Team:Calgary/Thymol Engineering



OVERVIEW




Optimizing Nutrient Absorption Through Anthelmintics

To allow our target communities to maximize micronutrient and vitamin A absorption in between deworming seasons, we will engineer our yeast to produce thymol which is naturally found in thyme leaves. This will allow our yeast consumers to alleviate damage and destroy parasitic worms in the intestines. Our initial goal is to create a proof of concept in the lab. To do this, we followed the engineering design cycle to build our project:



  1. Understand the Problem

  2. Research and Ideate Solutions: Identifying Thymol

  3. Design Solutions: Part design

  4. Design Solutions: Experimental design

  5. Create and Test: Thymol Testing

  6. Evaluate

Over the next year, we will be working towards a lab proof of concept for thymol testing and production. This engineering design cycle will repeat once we have accomplished this and look towards community implementation. For more information on our plans for next year and beyond iGEM, please refer to the Future Directions section.

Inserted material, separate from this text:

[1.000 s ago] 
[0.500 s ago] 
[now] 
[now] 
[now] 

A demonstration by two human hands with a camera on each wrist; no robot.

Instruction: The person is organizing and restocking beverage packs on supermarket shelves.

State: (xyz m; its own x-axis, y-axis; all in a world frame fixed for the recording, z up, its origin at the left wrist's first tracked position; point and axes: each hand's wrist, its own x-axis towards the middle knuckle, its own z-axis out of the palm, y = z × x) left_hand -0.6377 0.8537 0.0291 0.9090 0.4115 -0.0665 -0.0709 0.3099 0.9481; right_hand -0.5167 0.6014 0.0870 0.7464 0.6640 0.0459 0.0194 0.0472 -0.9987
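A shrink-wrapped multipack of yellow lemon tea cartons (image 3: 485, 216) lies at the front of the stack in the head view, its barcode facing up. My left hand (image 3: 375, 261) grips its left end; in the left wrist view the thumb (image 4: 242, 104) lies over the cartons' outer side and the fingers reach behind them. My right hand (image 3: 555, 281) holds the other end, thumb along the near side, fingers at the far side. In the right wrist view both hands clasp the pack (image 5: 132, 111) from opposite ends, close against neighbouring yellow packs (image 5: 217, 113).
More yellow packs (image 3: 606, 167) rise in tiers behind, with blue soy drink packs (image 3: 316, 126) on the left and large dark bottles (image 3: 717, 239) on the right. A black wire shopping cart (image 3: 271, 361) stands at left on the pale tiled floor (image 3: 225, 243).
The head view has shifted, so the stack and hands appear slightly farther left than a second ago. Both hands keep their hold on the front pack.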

Figure 1. Intestinal parasites (left) and the molecular structure of thymol (right).



UNDERSTANDING THE PROBLEM

Inadequate Access to Healthcare

Mass-supplementation of Vitamin A to deficient regions have been ongoing for decades.However, even with biannual vitamin A supplementation for children and biofortified crops such as golden rice, intestinal parasites still play the villain in preventing the vitamin’s assimilation by perforating the intestines. Organizations such as the UN, WHO, and the Bill Gates Foundation couple biannual vitamin supplementation with deworming using agents like albendazole and mebendazole, but lack of clean water and proper footwear allow these parasites to return and thrive in the intestines.

Parasitic worms are among the most widespread human infections to date, affecting 2 billion people worldwide. The most common of these are Ascaris lumbricoides or the giant roundworm, hookworms, and Trichuris trichiura or the human whipworm. These worms may be obtained from direct contact with the soil, or through improper measures in hygiene. These worms cause a variety of symptoms such as stunted growth, decreased metabolic rates, physical and mental fatigue, and malnutrition (Kumar, Jain, & Jain, 2014). Since these parasites perforate the intestines, nutrition absorption is severely inhibited, causing several micronutrient supplementation programs to falter.

Albendazole has been used as an effective cure for intestinal worm infections. When treating roundworms it has a cure rate of 98.9% and egg reduction rates of 99.6%. For hookworms, it is 56.8% and 97.7% respectively, while in whipworms it is 10.% and 73.3%. However, even with these highly effective drugs the worms return and thrive until the next round of deworming because of poor hygiene due to lack of access to clean water and proper footwear.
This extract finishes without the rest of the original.